• _What to produce_
Every line from the one containing "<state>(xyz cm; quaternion" to the one containing "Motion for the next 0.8" in the records below, both included, must be set down exactly, and no other line.

━━━━━ Data supplied

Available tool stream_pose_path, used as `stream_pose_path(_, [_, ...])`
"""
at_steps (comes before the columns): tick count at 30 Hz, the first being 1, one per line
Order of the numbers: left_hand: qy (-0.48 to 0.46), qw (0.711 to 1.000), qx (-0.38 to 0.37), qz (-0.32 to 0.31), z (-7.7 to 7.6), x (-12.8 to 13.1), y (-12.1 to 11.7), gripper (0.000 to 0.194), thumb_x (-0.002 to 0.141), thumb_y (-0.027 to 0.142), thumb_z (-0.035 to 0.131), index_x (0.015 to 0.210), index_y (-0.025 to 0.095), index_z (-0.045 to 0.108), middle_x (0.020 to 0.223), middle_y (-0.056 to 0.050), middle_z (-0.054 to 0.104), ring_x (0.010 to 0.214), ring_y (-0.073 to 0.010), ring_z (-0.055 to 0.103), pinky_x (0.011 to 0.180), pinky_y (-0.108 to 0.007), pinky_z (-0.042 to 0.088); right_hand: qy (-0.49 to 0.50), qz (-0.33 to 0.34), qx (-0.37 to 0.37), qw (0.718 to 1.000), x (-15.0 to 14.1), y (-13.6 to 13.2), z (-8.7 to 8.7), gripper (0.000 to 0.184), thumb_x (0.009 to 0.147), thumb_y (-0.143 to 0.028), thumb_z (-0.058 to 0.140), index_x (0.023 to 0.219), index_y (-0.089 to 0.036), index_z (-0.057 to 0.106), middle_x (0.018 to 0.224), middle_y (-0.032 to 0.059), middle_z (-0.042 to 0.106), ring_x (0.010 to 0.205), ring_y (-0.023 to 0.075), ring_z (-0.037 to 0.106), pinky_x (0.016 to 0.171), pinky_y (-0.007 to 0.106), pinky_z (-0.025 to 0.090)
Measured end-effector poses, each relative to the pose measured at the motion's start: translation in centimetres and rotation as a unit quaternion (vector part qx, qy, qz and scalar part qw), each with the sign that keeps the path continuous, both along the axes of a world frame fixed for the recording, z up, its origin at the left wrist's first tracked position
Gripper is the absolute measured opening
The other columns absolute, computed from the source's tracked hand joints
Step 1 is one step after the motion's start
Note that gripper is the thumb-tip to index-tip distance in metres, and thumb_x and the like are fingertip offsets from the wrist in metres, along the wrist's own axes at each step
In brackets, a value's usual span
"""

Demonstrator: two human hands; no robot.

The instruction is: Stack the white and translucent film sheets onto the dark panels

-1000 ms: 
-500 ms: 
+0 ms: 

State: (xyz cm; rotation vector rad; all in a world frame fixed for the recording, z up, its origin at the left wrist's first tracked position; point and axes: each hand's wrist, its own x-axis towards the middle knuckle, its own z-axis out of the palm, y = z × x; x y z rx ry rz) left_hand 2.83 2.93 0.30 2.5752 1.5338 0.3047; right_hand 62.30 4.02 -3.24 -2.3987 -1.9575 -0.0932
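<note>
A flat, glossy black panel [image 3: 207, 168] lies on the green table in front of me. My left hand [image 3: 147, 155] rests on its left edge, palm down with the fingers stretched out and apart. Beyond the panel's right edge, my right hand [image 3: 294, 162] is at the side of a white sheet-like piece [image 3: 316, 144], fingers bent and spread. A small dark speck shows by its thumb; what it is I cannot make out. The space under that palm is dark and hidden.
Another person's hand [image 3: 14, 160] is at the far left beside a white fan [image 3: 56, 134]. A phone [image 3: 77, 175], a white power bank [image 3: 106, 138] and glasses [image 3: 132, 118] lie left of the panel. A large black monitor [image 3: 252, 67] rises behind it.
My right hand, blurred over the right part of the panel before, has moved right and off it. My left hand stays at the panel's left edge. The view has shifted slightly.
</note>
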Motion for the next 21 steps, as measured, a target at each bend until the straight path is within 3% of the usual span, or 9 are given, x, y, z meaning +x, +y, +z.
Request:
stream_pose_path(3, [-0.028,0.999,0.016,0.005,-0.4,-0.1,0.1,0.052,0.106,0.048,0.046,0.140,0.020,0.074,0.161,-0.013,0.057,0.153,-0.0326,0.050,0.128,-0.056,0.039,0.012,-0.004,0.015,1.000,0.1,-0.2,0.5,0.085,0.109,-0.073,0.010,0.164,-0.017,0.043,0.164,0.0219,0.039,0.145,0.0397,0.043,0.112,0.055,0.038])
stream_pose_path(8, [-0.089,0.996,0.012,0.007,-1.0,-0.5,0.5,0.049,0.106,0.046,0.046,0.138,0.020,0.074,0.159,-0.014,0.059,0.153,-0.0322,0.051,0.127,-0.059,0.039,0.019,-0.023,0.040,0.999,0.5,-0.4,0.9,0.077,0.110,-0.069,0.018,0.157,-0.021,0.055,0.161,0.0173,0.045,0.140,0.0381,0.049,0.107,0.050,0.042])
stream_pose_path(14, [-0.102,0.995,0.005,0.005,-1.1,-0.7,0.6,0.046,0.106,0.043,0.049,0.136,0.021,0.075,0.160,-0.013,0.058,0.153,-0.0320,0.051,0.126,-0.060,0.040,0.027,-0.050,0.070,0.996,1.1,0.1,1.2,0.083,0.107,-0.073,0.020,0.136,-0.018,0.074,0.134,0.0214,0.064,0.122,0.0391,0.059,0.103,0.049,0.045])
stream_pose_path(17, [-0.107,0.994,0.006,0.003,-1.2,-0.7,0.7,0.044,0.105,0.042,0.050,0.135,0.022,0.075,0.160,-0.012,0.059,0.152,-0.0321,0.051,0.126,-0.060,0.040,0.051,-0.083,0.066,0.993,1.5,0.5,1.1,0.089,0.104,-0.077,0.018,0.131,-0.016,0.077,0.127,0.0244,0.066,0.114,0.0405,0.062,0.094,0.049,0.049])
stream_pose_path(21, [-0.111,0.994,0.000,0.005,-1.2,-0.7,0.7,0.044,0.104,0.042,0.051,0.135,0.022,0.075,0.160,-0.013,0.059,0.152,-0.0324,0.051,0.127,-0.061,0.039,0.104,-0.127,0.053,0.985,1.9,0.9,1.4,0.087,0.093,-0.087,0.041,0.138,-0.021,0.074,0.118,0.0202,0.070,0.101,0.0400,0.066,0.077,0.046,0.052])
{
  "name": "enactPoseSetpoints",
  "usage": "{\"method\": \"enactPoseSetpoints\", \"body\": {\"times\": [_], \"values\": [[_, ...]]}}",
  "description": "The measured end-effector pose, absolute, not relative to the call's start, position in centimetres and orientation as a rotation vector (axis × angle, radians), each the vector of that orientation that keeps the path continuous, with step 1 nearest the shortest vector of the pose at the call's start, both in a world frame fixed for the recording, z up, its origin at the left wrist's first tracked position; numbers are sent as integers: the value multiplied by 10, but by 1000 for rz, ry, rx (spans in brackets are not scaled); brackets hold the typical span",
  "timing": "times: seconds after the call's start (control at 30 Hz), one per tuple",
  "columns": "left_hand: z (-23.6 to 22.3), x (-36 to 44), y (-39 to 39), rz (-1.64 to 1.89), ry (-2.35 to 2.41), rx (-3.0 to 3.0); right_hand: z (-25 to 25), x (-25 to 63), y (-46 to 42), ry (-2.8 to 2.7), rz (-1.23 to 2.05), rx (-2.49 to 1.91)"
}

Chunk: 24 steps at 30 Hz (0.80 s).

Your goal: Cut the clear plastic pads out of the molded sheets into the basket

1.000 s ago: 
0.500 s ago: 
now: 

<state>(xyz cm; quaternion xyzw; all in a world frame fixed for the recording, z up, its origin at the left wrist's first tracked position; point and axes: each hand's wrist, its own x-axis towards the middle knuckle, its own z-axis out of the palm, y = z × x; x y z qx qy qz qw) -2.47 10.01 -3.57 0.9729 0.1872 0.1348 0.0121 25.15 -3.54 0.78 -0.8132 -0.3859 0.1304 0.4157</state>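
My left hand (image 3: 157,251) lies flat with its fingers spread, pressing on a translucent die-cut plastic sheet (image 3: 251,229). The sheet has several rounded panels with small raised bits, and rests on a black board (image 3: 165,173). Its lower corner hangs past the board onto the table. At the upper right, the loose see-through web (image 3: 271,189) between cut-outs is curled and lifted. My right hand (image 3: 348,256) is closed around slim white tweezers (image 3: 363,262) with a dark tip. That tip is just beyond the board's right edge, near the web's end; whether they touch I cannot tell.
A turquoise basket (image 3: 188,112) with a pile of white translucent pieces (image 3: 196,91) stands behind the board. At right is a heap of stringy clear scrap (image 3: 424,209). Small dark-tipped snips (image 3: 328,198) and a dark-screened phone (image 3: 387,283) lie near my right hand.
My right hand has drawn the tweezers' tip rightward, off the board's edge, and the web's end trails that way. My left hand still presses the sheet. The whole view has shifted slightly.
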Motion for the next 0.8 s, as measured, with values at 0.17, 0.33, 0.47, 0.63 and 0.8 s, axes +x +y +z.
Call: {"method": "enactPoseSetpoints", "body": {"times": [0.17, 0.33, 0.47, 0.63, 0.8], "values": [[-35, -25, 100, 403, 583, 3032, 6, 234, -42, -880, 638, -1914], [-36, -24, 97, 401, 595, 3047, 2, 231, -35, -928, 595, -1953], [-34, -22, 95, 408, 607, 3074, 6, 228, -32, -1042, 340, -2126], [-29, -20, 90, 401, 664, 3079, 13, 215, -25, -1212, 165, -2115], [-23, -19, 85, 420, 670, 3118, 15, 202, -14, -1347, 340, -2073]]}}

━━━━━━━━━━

• _Reply to the task_
<state>(xyz cm; quaternion xyzw; all in a world frame fixed for the recording, z up, its origin at the left wrist's first tracked position; point and axes: each hand's wrist, its own x-axis towards the middle knuckle, its own z-axis out of the palm, y = z × x; x y z qx qy qz qw) -2.47 10.01 -3.57 0.9729 0.1872 0.1348 0.0121 25.15 -3.54 0.78 -0.8132 -0.3859 0.1304 0.4157</state>
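My left hand (image 3: 157,251) lies flat with its fingers spread, pressing on a translucent die-cut plastic sheet (image 3: 251,229). The sheet has several rounded panels with small raised bits, and rests on a black board (image 3: 165,173). Its lower corner hangs past the board onto the table. At the upper right, the loose see-through web (image 3: 271,189) between cut-outs is curled and lifted. My right hand (image 3: 348,256) is closed around slim white tweezers (image 3: 363,262) with a dark tip. That tip is just beyond the board's right edge, near the web's end; whether they touch I cannot tell.
A turquoise basket (image 3: 188,112) with a pile of white translucent pieces (image 3: 196,91) stands behind the board. At right is a heap of stringy clear scrap (image 3: 424,209). Small dark-tipped snips (image 3: 328,198) and a dark-screened phone (image 3: 387,283) lie near my right hand.
My right hand has drawn the tweezers' tip rightward, off the board's edge, and the web's end trails that way. My left hand still presses the sheet. The whole view has shifted slightly.
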Motion for the next 0.8 s, as measured, with values at 0.17, 0.33, 0.47, 0.63 and 0.8 s, axes +x +y +z.

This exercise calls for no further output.